### WHAT YOU HAVE TO DO
The listing below should be printed exactly, every line of it. Skip the pictures.

### PROVIDED MATERIAL
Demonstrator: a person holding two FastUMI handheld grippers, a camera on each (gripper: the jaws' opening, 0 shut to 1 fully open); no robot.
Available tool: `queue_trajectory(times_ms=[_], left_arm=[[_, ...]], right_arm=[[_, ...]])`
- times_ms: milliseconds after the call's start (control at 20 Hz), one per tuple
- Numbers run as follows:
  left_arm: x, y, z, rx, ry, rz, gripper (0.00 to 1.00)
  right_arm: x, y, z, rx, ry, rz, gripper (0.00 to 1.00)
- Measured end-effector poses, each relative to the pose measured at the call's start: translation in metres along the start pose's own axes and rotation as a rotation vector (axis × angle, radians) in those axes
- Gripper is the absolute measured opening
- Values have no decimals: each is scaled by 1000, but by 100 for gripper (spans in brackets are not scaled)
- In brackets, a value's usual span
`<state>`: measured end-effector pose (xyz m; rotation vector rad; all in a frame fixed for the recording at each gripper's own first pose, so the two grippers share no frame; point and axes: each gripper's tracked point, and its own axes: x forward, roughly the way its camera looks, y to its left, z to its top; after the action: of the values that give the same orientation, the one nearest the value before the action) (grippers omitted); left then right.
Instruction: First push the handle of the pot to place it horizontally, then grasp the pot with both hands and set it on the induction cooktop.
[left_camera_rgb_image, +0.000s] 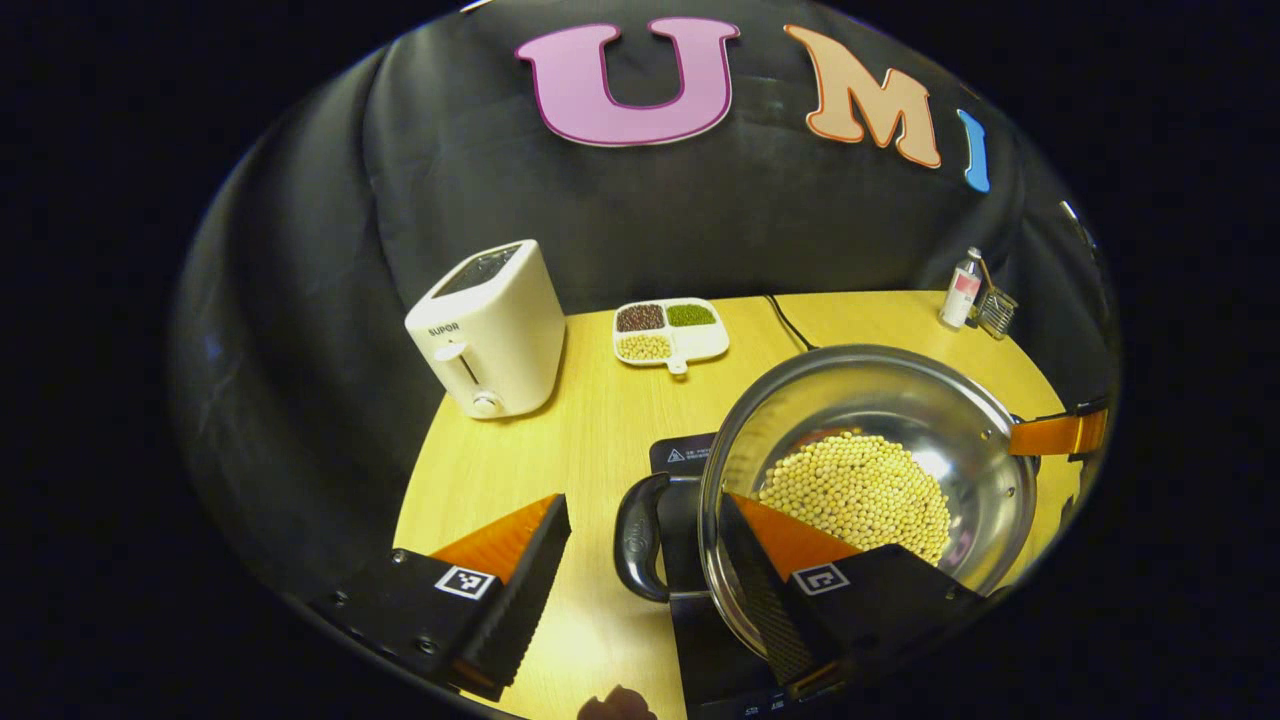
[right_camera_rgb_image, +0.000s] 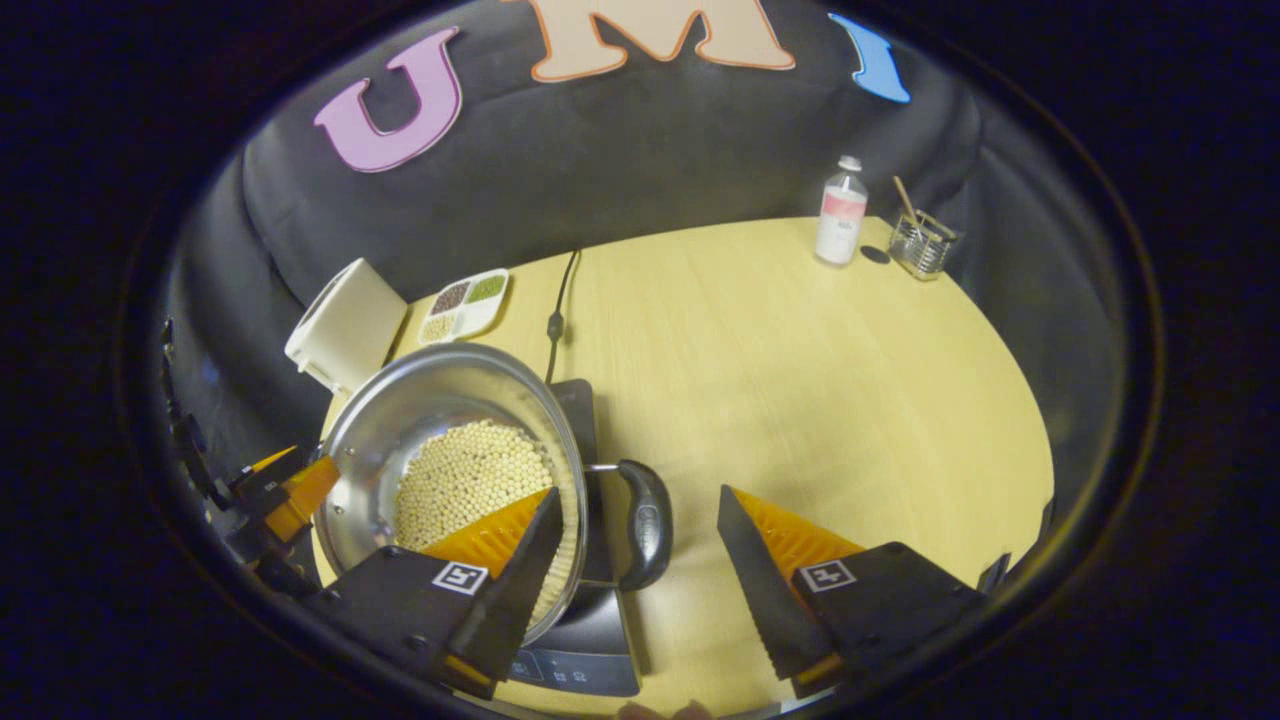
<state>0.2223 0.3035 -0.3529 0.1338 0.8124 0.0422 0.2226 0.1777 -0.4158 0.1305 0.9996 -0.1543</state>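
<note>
Pot (left_camera_rgb_image: 870, 480) handles sit between both parted claws.

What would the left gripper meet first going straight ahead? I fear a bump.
Probably the pot's black side handle, which sits between the open fingers of the left gripper, then the steel pot wall; depth is unclear.

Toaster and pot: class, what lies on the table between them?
In the left gripper view, a divided dish of beans lies between the toaster and the pot.

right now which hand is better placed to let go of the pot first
Neither clearly: the left gripper and right gripper each straddle a handle with open fingers, and the pot sits over the cooktop.
</note>
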Motion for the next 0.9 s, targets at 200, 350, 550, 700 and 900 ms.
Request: queue_trajectory(times_ms=[200,350,550,700,900], left_arm=[[-35,-3,30,16,-108,44,92],[-72,-16,51,27,-187,76,92],[-123,-49,64,4,-253,118,92],[-160,-85,64,-56,-269,137,92],[-223,-141,69,-118,-333,134,92]], right_arm=[[-29,-15,14,-16,-93,10,95],[-55,-28,27,-15,-170,45,95],[-92,-58,35,-29,-235,119,94],[-123,-93,36,-43,-267,155,94],[-175,-130,47,-71,-389,197,97]])
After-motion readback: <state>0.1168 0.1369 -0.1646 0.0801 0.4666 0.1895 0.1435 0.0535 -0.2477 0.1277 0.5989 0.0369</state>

### TASK OUTPUT
Demonstrator: a person holding two FastUMI handheld grippers, a camera on each (gripper: the jaws' opening, 0 shut to 1 fully open); no robot.
Available tool: `queue_trajectory(times_ms=[_], left_arm=[[_, ...]], right_arm=[[_, ...]])`
- times_ms: milliseconds after the call's start (control at 20 Hz), one per tuple
- Numbers run as follows:
  left_arm: x, y, z, rx, ry, rz, gripper (0.00 to 1.00)
  right_arm: x, y, z, rx, ry, rz, gripper (0.00 to 1.00)
- Measured end-effector poses, each relative to the pose measured at the call's start: translation in metres along the start pose's own axes and rotation as a rotation vector (axis × angle, radians) in those axes
- Gripper is the absolute measured opening
- Values have no decimals: each is scaled by 1000, but by 100 for gripper (spans in brackets are not scaled)
- In brackets, a value's usual span
`<state>`: measured end-effector pose (xyz m; rotation vector rad; all in a frame fixed for the recording at each gripper's own first pose, so the two grippers share no frame; point and axes: each gripper's tracked point, and its own axes: x forward, roughly the way its camera looks, y to its left, z to its top; after the action: of the values that give the same orientation, the one nearest the value before the action) (grippers omitted); left then right.
Instruction: First push the handle of the pot to place it horizontally, then grasp the pot with both hands and set it on the induction cooktop.
[left_camera_rgb_image, +0.000s] 
[right_camera_rgb_image, +0.000s] 
<state>0.2223 0.3035 -0.3529 0.1338 0.8124 0.0422 0.2226 0.1777 -0.4158 0.1305 0.9996 -0.1543</state>
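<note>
Pot (left_camera_rgb_image: 870, 480) handles sit between both parted claws.

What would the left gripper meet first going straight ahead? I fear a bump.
Probably the pot's black side handle, which sits between the open fingers of the left gripper, then the steel pot wall; depth is unclear.

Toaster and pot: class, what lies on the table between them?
In the left gripper view, a divided dish of beans lies between the toaster and the pot.

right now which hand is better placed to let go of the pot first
Neither clearly: the left gripper and right gripper each straddle a handle with open fingers, and the pot sits over the cooktop.
</note>
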Motion for the next 0.9 s, targets at 200, 350, 550, 700 and 900 ms.
Request: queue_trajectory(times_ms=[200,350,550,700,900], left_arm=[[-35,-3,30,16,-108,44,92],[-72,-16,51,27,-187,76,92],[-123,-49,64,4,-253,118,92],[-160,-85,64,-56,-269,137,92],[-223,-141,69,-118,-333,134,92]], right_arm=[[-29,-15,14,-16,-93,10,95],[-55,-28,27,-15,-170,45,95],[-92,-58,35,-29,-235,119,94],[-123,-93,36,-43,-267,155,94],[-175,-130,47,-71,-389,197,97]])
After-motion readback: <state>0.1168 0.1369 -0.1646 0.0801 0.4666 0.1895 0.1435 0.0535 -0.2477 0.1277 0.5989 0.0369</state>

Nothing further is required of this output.